Il suffit d’analyser le procès avec impartialité pour voir que Moro était décidé à me condamner avant même de recevoir l’accusation des procureurs. Il a demandé à pénétrer chez moi et m’amener de force pour ma déposition sans ne m’avoir assigné à comparaitre à aucun moment. Il m’a fait mettre sur écoute, moi, ma femme, mes enfants et même mes avocats, ce qui est très grave dans une démocratie. Il menait les interrogatoires, comme s’il était mon procureur, et ne laissait même pas la défense poser des questions. C’était un juge partial, du côté de l’accusation.

L’accusation contre moi était si fausse et inconsistante que pour me condamner, Moro a changé les accusations faites par les promoteurs. Ils m’ont inculpé d’avoir reçu un bien immobilier en échange de services mais comme ils ont compris que ce n’était pas à moi, il m’a condamné alléguant que le bien m’avait été « attribué ». Ils m’ont accusé d’avoir commis des malversations pour le bénéfice d’une entreprise. Mais il n’y a jamais rien eu de tel et alors il m’a condamné pour « actes indéterminés ». Ça n’existe pas ni dans le droit, ni dans la loi, seulement dans l’esprit de qui veut condamner à tout prix.

Sa partialité s’est vue confirmée après qu’il m’ait condamné et appréhendé. En juillet de l’année dernière, quand un des juges en chef du TRF-4 (NdT : Tribunal Régional Fédéral) a ordonné ma libération, Moro a interrompu ses vacances pour activer un autre juge en chef, un de ses amis, qui a annulé la décision. En septembre, il a tout fait pour m’interdire de donner une interview. J’ai pensé que c’était par pure mesquinerie, mais j’ai compris le pourquoi quand il a rendu public, la veille de l’élection, une déposition de Palocci (NdT : ex ministre des Finances de Lula et membre du PT) tellement fausse qu’elle n’a même pas servie pour le procès. Ce que Moro voulait était seulement nuire à notre candidat et favoriser le sien.

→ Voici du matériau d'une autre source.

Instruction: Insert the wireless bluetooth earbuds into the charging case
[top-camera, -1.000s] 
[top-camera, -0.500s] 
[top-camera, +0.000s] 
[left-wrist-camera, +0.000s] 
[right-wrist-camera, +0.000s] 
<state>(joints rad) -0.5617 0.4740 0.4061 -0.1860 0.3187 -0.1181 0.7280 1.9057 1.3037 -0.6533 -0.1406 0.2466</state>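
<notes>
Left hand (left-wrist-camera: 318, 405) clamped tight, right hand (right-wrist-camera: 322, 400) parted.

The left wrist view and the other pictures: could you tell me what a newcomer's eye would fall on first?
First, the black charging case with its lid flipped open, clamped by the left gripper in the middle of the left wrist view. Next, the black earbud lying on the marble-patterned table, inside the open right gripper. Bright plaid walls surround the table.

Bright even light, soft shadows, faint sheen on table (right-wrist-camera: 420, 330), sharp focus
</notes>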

S’il subsistait encore quelque doute sur de quel côté était le juge et pourquoi il me persécutait, le doute s’est estompé quand il a accepté de devenir ministre de la Justice de Bolsonaro. Et la vérité est devenue évidente : on m’a accusé, jugé et condamné sans preuves pour que je ne dispute pas les élections. C’était la seule manière que leur candidat gagne.

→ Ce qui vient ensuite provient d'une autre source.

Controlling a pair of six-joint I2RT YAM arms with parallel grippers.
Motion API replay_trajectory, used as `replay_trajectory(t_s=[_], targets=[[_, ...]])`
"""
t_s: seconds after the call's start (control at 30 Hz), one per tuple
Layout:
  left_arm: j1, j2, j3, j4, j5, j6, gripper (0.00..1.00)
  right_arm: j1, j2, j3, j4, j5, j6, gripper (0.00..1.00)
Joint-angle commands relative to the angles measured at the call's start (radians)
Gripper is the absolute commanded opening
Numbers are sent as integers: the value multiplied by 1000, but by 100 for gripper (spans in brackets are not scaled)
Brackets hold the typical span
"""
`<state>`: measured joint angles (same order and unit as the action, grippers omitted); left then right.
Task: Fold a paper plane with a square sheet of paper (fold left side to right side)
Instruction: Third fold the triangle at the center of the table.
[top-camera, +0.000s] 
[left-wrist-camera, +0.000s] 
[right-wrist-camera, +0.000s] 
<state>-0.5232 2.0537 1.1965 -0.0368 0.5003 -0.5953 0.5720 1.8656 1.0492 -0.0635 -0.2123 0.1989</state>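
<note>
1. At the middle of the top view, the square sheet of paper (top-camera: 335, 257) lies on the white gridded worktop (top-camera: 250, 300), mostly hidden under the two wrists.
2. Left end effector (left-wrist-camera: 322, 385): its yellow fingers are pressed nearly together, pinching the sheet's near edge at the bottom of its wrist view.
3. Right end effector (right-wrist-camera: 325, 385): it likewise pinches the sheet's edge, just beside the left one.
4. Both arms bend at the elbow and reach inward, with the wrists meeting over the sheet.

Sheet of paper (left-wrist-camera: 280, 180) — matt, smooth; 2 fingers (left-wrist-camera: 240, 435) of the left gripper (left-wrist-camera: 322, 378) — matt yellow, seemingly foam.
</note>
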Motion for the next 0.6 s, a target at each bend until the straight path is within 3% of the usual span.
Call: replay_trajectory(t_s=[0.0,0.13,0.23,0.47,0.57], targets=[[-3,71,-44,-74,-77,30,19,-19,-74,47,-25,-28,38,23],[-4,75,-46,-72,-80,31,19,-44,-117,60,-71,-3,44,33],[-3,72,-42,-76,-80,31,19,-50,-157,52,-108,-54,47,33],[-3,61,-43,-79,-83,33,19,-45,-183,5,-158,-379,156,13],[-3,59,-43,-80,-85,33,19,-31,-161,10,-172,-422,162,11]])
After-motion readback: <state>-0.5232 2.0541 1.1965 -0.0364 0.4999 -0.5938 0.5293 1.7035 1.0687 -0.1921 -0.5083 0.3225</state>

La Constitution et la loi déterminent qu’un procès est non avenant si le juge n’a pas été impartial et indépendant. Si le juge a un intérêt personnel ou politique dans une affaire, s’il a une amitié ou inimitié avec le prévenu, il doit se déclarer suspect et empêché. C’est ce que font les magistrats honnêtes de caractère. Mais Moro, non. Il a toujours refusé de se déclarer empêché dans mon cas, malgré toutes les évidences qu’il était mon ennemi politique.

Mes avocats ont fait appel au Tribunal Suprême Fédéral, pour que j’aie enfin un procès et un jugement équitables, ce que je n’ai jamais eu dans les mains de Sergio Moro. Beaucoup de personnalités puissantes au Brésil et même dans le monde, veulent empêcher cette décision, ou la retarder au maximum, ce qui revient au même pour qui est injustement incarcéré.

Certains disent qu’à annuler mon procès, ils annuleront toutes les décisions du Lava Jato, ce qui est un grand mensonge vu qu’en justice, chaque affaire est sa propre affaire. De même ils rendent les choses plus confuses en alléguant que mon cas ne pourrait être jugé qu’après l’enquête sur les messages échangés entre Moro et les procureurs qui deviennent publics dernièrement. Il se trouve que nous avons fait appel en novembre dernier, bien avant que les journalistes d’Intercept ne divulguent ces informations. Nous avons déjà soumis assez de preuves que le juge est suspect et n’a pas été impartial.

Tout ce que je souhaite, cher ami, est que la justice soit finalement accomplie. Tout ce que je veux est avoir le droit à un jugement juste, par un juge impartial, pour pouvoir démontrer avec des faits que je suis innocent de tout ce dont ils m’accusent. Je veux être jugé dans le contexte légal, basé sur des preuves, et non sur des convictions. Je veux être jugé par les lois de mon pays, et non par les titres des journaux.

La question que je me pose tous les jours là où je suis est unique : pourquoi autant de crainte de la vérité ? La réponse est intéressante non seulement pour moi, mais aussi pour tous ceux qui attendent la justice.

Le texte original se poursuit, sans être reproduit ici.